▶ _Task to complete_: Nothing in the data may be altered; the answer is a verbatim copy of it.

▶ _Dataset extract_:
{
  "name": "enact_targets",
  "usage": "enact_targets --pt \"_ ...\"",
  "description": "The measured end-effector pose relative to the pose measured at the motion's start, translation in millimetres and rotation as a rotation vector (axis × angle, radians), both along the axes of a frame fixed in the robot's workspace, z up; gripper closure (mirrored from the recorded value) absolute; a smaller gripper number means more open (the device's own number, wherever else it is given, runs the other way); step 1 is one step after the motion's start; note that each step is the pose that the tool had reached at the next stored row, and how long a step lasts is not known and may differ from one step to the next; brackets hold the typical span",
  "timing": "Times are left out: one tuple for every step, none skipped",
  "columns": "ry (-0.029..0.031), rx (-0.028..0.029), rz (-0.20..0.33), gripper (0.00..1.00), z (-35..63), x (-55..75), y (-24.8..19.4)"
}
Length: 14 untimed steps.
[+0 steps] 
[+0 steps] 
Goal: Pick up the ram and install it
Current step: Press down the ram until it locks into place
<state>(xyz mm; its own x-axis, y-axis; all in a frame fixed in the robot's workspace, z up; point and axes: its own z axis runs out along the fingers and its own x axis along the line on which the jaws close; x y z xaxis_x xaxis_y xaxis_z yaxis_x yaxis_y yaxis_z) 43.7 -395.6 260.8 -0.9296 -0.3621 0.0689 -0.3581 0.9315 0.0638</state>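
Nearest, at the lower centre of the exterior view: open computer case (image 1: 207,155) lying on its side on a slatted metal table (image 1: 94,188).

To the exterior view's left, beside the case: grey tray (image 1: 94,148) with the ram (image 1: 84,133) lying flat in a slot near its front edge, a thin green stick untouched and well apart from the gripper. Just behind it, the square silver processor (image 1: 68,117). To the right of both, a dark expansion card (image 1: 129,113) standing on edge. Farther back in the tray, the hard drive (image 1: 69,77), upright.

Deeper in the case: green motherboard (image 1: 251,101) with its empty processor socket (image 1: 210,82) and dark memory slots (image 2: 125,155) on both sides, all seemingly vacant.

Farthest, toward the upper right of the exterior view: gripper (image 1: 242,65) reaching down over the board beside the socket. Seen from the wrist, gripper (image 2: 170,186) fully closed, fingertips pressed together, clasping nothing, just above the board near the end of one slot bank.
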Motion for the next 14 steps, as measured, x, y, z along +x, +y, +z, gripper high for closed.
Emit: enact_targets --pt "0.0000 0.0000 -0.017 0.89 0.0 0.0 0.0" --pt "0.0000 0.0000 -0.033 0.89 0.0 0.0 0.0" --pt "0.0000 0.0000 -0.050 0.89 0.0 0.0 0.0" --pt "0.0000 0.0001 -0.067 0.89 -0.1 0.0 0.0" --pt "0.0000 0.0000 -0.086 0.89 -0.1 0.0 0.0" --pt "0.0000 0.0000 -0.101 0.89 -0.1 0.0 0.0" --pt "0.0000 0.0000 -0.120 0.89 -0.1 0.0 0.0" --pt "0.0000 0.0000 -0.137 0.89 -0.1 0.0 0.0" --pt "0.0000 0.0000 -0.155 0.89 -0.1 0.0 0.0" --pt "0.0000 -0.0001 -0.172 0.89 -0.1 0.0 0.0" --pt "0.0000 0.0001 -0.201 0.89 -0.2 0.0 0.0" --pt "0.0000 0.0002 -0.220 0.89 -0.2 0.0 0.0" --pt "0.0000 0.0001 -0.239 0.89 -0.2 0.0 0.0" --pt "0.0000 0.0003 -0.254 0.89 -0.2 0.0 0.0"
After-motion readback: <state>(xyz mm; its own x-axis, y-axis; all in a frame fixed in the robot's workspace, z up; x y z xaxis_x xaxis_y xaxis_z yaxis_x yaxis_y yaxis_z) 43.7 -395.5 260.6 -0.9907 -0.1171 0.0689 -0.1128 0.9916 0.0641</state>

▶ _Completed exercise_:
{
  "name": "enact_targets",
  "usage": "enact_targets --pt \"_ ...\"",
  "description": "The measured end-effector pose relative to the pose measured at the motion's start, translation in millimetres and rotation as a rotation vector (axis × angle, radians), both along the axes of a frame fixed in the robot's workspace, z up; gripper closure (mirrored from the recorded value) absolute; a smaller gripper number means more open (the device's own number, wherever else it is given, runs the other way); step 1 is one step after the motion's start; note that each step is the pose that the tool had reached at the next stored row, and how long a step lasts is not known and may differ from one step to the next; brackets hold the typical span",
  "timing": "Times are left out: one tuple for every step, none skipped",
  "columns": "ry (-0.029..0.031), rx (-0.028..0.029), rz (-0.20..0.33), gripper (0.00..1.00), z (-35..63), x (-55..75), y (-24.8..19.4)"
}
Length: 14 untimed steps.
[+0 steps] 
[+0 steps] 
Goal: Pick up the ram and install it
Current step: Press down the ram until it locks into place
<state>(xyz mm; its own x-axis, y-axis; all in a frame fixed in the robot's workspace, z up; point and axes: its own z axis runs out along the fingers and its own x axis along the line on which the jaws close; x y z xaxis_x xaxis_y xaxis_z yaxis_x yaxis_y yaxis_z) 43.7 -395.6 260.8 -0.9296 -0.3621 0.0689 -0.3581 0.9315 0.0638</state>
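Nearest, at the lower centre of the exterior view: open computer case (image 1: 207,155) lying on its side on a slatted metal table (image 1: 94,188).

To the exterior view's left, beside the case: grey tray (image 1: 94,148) with the ram (image 1: 84,133) lying flat in a slot near its front edge, a thin green stick untouched and well apart from the gripper. Just behind it, the square silver processor (image 1: 68,117). To the right of both, a dark expansion card (image 1: 129,113) standing on edge. Farther back in the tray, the hard drive (image 1: 69,77), upright.

Deeper in the case: green motherboard (image 1: 251,101) with its empty processor socket (image 1: 210,82) and dark memory slots (image 2: 125,155) on both sides, all seemingly vacant.

Farthest, toward the upper right of the exterior view: gripper (image 1: 242,65) reaching down over the board beside the socket. Seen from the wrist, gripper (image 2: 170,186) fully closed, fingertips pressed together, clasping nothing, just above the board near the end of one slot bank.
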Motion for the next 14 steps, as measured, x, y, z along +x, +y, +z, gripper high for closed.
Emit: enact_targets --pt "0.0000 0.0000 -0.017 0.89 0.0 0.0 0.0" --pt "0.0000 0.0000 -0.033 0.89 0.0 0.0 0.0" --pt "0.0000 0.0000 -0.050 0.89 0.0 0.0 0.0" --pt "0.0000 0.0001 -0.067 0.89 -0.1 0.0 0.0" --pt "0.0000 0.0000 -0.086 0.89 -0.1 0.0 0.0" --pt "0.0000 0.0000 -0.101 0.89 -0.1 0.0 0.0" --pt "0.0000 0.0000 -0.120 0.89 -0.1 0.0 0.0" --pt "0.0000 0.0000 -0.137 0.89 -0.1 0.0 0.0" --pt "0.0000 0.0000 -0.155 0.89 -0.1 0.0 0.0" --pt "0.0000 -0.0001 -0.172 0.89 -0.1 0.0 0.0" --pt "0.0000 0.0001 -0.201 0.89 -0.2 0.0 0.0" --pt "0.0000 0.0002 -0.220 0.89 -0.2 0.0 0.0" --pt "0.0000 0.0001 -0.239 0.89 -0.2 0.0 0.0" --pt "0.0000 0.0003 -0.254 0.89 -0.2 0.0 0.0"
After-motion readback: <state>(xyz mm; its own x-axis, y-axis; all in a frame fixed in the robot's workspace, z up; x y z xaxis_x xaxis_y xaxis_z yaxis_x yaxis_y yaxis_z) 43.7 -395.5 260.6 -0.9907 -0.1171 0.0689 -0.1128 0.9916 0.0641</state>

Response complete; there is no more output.